I have roughly 4 million records per day and have to keep 7 years worth online, so we are looking at 10.2 billion records that I need to be able to search through. The users are expecting that the search will be quick enough for a UI, results in 3-5s
Due to politics out of my control, I can't use an off the shelf database solution because it means I will have to give the database to another team to manage (don't ask) which means I loose the ability to optimize hardware and software as they have a one-size-fits-all service for databases and charge (internally) by the GB. I'm sure I am going to get comments suggesting I make the point, I already have and management understand what they are asking me to do is ridiculous.
I have been looking at using Lucene as the crux of my solution. Storing the actual data partitioned by type and by day in flat files. Then using a Lucene document to index some of the fields that are searched by, with the only "Stored" field being the id of the record (so that I can read it from the flat file)

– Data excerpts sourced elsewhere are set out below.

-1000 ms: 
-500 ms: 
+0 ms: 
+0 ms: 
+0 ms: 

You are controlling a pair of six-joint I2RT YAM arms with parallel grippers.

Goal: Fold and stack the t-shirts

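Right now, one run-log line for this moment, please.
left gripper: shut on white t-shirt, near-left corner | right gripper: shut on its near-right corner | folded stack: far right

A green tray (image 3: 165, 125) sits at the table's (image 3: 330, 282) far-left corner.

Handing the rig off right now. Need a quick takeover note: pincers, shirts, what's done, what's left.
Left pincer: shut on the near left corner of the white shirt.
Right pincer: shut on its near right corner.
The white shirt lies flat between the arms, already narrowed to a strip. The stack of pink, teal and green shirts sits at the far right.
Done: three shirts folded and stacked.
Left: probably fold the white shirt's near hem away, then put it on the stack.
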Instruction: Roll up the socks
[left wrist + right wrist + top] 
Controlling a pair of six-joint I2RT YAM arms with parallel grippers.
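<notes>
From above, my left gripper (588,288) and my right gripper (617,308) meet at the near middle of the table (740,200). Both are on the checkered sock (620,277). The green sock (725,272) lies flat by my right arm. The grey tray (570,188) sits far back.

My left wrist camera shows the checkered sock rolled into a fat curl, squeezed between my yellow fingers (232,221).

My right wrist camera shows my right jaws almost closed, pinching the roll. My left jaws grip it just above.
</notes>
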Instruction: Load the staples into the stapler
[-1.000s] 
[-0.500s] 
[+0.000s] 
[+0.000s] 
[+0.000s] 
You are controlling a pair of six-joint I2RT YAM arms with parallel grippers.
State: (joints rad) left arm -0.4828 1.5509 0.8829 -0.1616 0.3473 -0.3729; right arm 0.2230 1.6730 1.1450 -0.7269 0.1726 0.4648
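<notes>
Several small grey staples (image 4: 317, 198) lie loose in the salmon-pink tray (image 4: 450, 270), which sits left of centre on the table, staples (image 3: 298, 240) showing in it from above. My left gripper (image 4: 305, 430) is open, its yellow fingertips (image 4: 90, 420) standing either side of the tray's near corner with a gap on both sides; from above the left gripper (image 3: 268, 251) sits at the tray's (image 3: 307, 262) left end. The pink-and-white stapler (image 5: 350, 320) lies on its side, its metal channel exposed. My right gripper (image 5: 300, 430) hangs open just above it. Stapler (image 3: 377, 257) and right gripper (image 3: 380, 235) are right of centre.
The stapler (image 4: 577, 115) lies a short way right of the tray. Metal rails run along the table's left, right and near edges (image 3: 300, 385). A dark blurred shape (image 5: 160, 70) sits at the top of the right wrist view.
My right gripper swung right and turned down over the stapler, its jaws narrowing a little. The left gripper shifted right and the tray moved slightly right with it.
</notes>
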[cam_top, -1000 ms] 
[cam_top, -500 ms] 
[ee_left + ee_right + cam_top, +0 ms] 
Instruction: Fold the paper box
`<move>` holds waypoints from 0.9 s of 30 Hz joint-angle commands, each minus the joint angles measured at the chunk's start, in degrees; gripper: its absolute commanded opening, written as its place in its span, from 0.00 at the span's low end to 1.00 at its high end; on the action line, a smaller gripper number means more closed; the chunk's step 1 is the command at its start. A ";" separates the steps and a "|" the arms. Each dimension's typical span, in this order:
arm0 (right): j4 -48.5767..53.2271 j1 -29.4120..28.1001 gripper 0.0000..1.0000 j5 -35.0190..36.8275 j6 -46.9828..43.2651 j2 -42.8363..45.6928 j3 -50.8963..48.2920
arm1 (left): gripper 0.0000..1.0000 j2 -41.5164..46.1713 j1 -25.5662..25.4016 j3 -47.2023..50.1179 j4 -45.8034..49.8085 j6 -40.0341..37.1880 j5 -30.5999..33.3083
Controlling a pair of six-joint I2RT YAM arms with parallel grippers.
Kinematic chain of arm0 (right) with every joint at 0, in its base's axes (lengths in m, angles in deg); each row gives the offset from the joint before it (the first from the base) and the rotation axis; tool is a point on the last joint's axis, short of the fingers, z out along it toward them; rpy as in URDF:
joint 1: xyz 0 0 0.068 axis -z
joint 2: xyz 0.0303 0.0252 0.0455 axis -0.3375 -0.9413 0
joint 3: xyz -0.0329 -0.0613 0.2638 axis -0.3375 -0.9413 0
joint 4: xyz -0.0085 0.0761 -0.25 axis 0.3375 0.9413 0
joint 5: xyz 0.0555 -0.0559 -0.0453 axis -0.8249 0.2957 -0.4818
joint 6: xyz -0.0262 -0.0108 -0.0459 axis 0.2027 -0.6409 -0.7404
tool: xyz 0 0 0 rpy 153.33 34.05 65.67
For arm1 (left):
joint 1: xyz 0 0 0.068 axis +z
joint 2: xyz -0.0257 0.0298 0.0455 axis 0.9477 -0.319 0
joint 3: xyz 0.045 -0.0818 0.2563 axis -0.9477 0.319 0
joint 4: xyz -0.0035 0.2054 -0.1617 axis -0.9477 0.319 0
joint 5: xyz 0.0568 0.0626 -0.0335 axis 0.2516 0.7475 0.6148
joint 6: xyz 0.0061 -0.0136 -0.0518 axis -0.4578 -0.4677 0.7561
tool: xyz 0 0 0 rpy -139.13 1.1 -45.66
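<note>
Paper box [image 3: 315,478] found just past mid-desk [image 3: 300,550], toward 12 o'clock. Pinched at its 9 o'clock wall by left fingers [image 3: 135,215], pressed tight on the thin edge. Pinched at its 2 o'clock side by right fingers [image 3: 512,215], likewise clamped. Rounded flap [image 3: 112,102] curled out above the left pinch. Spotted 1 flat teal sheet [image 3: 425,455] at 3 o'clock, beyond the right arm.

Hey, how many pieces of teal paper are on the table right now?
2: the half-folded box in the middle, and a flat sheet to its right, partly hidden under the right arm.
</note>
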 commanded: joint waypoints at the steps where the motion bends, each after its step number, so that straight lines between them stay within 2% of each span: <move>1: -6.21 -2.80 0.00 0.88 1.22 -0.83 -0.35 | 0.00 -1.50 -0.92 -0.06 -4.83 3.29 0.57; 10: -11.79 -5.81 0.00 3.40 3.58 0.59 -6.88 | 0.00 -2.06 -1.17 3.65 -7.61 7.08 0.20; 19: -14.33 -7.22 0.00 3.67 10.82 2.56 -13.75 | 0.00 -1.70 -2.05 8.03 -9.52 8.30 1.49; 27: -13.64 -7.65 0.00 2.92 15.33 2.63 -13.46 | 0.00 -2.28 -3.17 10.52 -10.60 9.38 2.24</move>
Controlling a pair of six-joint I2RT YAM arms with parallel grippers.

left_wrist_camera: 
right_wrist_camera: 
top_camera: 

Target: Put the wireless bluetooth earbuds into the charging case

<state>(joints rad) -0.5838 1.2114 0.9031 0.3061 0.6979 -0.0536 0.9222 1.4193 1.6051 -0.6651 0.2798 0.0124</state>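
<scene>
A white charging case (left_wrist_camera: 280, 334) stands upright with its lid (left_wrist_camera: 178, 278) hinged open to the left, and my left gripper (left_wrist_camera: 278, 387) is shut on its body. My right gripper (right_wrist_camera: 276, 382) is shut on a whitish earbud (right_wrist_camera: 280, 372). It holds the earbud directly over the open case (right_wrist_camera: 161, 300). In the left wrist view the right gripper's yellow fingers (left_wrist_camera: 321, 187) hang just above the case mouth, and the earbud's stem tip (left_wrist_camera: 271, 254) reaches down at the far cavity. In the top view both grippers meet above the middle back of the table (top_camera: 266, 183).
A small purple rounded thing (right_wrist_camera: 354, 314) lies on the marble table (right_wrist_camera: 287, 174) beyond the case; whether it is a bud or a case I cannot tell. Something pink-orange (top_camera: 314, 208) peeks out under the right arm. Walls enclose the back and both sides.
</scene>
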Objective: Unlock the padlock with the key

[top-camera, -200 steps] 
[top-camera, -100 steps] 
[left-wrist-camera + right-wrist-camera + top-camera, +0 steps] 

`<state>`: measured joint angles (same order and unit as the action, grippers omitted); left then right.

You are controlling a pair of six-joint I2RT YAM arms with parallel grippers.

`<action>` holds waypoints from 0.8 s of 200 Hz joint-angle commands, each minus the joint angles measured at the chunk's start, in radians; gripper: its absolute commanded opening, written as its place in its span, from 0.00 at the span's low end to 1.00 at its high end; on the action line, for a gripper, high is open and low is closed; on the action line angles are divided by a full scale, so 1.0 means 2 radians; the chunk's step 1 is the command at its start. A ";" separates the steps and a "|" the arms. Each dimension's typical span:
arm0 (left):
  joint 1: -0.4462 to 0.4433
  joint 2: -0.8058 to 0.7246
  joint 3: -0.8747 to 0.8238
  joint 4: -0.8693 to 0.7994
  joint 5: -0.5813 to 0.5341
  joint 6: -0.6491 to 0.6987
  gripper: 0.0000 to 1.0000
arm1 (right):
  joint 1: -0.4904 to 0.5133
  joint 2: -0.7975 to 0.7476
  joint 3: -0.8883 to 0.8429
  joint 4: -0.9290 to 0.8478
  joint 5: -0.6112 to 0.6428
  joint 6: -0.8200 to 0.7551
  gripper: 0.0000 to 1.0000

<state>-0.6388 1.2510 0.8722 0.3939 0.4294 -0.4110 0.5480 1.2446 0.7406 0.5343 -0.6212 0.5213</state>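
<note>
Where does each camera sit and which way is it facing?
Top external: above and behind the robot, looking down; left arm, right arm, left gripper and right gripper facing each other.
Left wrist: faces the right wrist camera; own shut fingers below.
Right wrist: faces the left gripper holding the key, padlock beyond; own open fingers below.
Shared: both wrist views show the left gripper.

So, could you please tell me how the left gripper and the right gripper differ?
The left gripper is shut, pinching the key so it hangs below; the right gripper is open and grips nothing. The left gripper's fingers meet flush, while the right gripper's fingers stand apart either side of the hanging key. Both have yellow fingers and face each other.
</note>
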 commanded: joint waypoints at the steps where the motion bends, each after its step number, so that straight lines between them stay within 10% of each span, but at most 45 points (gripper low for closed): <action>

I am not exactly clued up on Lucene or hard drives, but as per my understanding, there will be initial IO/seeking time for searching the index, then when I have all the Lucene document IDs, I read the documents which will incur further IO/seeking time, then I read the actual record from the flat flat...I can't imagine, given the size of the dataset, that this will be very quick, which I am slightly worried about?
Lucene has a max document size of 2.1billion per index, so I will require multiple indicies here.
Does this approach, on the face of it, look like it could work?
The data I am storing is event-action data. Most of the queries will be grouping by event id and getting the last event-action details for a particular event. Some of the queries will be analysing large sets events and their individual event-actions.